→ Given information:
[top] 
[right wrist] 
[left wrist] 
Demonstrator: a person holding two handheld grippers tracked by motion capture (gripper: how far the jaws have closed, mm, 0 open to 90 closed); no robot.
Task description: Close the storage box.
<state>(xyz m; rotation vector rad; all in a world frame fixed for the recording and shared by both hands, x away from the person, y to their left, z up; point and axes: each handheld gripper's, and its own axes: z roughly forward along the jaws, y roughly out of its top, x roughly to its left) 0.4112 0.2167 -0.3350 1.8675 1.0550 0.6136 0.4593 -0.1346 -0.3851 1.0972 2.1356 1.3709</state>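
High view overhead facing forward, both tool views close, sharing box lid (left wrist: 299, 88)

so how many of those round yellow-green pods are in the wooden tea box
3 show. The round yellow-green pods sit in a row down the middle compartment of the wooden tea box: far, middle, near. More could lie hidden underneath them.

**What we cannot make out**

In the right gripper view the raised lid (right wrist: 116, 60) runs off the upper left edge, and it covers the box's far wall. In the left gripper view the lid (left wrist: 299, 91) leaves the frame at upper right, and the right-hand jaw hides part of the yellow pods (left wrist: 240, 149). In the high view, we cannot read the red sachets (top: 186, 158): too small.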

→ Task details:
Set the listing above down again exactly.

→ Solution to the exercise:
[top] 
[right wrist] 
[left wrist] 
Demonstrator: a person holding two handheld grippers tracked by motion capture (gripper: how far the jaws have closed, mm, 0 open to 90 closed); no robot.
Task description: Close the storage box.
<state>(xyz m; rotation vector rad; all in a world frame fixed for the recording and shared by both hands, x away from the person, y to their left, z up; point and axes: each handheld gripper's, and its own axes: z roughly forward along the jaws, y roughly out of its top, x roughly to its left) 0.4112 0.2167 -0.3350 1.8675 1.0550 0.6136 0.4593 -0.1346 -0.3851 1.0972 2.1356 1.3709</state>
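High view overhead facing forward, both tool views close, sharing box lid (left wrist: 299, 88)

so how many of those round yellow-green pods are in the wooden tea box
3 show. The round yellow-green pods sit in a row down the middle compartment of the wooden tea box: far, middle, near. More could lie hidden underneath them.

**What we cannot make out**

In the right gripper view the raised lid (right wrist: 116, 60) runs off the upper left edge, and it covers the box's far wall. In the left gripper view the lid (left wrist: 299, 91) leaves the frame at upper right, and the right-hand jaw hides part of the yellow pods (left wrist: 240, 149). In the high view, we cannot read the red sachets (top: 186, 158): too small.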

This exercise is done.